[Datetime-SIG] Are there any "correct" implementations of tzinfo?

Alexander Belopolsky alexander.belopolsky at gmail.com
Sat Sep 12 20:46:45 EDT 2015


On Sat, Sep 12, 2015 at 6:24 PM, Guido van Rossum <guido at python.org> wrote:

> The repeated claims (by Alexander?) that astimezone() has the power of
> pytz's localize() need to stop.


Prove me wrong! :-)


> Those pytz methods work for any (pytz) timezone -- astimezone() with a
> default argument only works for the local time zone.


That's what os.environ['TZ'] = zonename is for.  The  astimezone() method
works for every timezone installed on your system.  Try it - you won't even
need to call time.tzset()!


> (And indeed what it does is surprising, except perhaps to pytz users.)


That I agree with.  Which makes it even more surprising that I often find
myself and pytz advocates on the opposite sides of the fence.

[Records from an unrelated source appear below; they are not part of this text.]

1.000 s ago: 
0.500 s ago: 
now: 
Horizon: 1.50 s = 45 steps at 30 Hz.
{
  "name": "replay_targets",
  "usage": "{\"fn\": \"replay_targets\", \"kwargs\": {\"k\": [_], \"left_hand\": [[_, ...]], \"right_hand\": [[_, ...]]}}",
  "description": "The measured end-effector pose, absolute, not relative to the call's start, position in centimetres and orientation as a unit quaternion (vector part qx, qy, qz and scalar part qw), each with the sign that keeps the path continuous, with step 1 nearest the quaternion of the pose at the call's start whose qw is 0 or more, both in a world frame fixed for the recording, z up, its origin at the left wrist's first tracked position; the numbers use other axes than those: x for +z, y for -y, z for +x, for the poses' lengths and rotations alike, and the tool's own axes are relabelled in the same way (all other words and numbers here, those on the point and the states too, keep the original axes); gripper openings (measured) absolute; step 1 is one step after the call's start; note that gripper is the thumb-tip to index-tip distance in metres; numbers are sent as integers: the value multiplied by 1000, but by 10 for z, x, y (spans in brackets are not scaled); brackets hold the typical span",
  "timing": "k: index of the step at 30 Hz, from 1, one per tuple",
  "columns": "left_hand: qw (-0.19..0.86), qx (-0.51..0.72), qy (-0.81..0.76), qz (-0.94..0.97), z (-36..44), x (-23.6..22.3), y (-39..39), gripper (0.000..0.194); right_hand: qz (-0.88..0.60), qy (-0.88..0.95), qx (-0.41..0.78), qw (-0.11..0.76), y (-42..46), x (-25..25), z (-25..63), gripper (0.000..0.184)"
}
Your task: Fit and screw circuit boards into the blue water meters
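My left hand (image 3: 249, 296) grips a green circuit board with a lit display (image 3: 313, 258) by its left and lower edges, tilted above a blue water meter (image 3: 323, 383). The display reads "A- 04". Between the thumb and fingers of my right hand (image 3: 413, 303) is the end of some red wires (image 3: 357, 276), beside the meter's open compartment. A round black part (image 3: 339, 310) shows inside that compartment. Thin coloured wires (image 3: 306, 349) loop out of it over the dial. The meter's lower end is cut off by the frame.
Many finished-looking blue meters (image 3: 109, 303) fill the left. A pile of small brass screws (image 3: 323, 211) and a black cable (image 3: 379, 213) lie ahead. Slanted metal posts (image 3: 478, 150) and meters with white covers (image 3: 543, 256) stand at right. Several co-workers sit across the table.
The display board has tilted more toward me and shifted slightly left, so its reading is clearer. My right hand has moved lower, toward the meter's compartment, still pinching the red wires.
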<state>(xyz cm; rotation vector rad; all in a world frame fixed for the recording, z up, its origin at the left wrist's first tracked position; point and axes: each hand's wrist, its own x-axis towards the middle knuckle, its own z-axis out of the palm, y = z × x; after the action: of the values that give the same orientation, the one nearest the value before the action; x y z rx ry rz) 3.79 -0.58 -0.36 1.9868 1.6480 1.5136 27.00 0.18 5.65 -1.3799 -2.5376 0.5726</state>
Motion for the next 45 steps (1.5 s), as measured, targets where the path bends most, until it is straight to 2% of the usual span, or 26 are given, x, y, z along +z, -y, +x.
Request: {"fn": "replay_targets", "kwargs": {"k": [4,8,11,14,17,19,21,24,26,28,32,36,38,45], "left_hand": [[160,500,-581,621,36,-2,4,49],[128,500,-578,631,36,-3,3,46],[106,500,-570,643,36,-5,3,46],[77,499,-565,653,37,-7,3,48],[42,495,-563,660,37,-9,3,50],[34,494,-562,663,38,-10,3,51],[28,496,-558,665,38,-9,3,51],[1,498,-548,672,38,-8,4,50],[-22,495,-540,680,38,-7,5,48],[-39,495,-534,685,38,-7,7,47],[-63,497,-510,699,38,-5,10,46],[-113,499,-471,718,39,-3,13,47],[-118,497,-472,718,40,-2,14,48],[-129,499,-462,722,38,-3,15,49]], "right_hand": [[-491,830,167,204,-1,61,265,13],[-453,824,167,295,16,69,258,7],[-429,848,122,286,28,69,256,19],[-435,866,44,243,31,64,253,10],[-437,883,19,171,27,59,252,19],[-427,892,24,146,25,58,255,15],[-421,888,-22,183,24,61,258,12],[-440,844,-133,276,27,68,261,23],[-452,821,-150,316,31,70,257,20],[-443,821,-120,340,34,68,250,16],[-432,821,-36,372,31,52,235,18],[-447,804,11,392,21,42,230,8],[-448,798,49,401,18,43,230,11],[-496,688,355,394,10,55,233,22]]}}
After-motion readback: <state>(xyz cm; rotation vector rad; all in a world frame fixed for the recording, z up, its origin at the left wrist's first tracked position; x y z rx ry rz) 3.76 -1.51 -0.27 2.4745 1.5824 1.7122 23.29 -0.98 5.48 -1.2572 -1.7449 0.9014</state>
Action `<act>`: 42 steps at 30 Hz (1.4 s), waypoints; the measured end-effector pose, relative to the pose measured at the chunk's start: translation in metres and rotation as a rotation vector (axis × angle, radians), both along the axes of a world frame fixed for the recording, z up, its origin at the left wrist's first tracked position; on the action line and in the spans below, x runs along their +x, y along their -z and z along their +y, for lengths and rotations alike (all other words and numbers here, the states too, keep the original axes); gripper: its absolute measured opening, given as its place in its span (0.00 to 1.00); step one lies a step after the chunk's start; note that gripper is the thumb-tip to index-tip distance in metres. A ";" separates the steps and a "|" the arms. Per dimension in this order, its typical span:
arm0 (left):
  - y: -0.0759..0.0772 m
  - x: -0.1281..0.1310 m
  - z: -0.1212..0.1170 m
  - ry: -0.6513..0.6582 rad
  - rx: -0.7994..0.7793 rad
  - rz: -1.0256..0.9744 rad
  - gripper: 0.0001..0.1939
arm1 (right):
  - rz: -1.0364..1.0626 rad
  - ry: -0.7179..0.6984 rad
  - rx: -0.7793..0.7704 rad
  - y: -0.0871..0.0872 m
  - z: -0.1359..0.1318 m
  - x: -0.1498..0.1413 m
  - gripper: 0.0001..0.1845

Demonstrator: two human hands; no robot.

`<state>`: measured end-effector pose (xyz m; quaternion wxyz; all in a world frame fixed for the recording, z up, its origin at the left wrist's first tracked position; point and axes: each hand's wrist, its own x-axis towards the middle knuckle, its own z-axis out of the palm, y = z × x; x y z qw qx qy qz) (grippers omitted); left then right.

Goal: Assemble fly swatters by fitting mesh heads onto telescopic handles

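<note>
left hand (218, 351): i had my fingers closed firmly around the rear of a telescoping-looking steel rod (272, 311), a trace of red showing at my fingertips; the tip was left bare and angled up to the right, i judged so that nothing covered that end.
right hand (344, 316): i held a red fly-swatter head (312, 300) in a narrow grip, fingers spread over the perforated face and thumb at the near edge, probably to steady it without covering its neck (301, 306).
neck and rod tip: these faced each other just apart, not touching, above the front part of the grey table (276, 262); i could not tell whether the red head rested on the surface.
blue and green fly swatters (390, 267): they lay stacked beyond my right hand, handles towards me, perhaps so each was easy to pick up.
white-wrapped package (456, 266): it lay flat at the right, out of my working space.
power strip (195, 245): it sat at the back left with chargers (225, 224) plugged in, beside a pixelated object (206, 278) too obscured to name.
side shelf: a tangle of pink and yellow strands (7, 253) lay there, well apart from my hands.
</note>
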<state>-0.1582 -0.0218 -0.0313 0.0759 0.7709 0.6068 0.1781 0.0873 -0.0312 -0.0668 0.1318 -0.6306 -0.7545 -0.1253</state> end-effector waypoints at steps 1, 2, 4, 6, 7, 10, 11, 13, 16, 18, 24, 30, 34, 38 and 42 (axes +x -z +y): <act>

Granted, setting TZ is a silly trick, but one simple way to bring a full TZ
database to Python is to allow .astimezone() take a zonename string like
'Europe/Amsterdam' or 'America/Montevideo' as an argument and act as
os.environ['TZ'] = zonename; t.astimezone() does now, but without messing
with global state.

I made this suggestion before, but I find it inferior to "as intended"
tzinfos.

The only real claim that I am making is that fictitious fixed offset
timezones are useful and we already have some support for them in stdlib.
The datetime.timezone instances that .astimezone() attaches as tzinfo are
not that different from the instances that are attached by pytz's localize
and normalize methods.

In fact, the only major differences between datetime.timezone instances and
those used by pytz is that pytz's EST and EDT instances know that they come
from America/New_York, while datetime.timezone instances don't.  That's why
once you specify America/New_York in localize, your tzinfo.normalize knows
it implicitely, while in the extended .astimezone() solution you will have
to specify it again.  This is not a problem when you only support one local
timezone, but comes with a different set of tradeoffs when you have
multiple timezones.

One advantage of not carrying the memory of the parent zoneinfo in the
fixed offset tzinfo instance is that pickling of datetime objects and their
interchange between different systems becomes simpler.  A pickle of a
datetime.timezone instance is trivial - same as that of a tuple of
timedelta and a short string, but if your fixed offset tzinfo carries a
reference to a potentially large zoneinfo structure, you get all kinds of
interesting problems when you share them between systems that have
different TZ databases.

In any case, there are three approaches to designing a TZ database
interface in the datetime module: the "as intended" approach, the pytz
approach and the astimezone(zonename:str) approach.  The last two don't
require a fold attribute to disambiguate end-of-dst times and the first one
does.  With respect to arithmetic, the last two approaches are equivalent:
both timeline and classic arithmetics are possible, but neither is
painless.  The "as intended" approach comes with classic arithmetic that
"just works" and encourages the best practice for timeline arithmetic: do
it in UTC.  That's why I believe PEP 495 followed by the implementation of
fold-aware "as intended" tzinfos (either within stdlib or by third parties)
is the right approach.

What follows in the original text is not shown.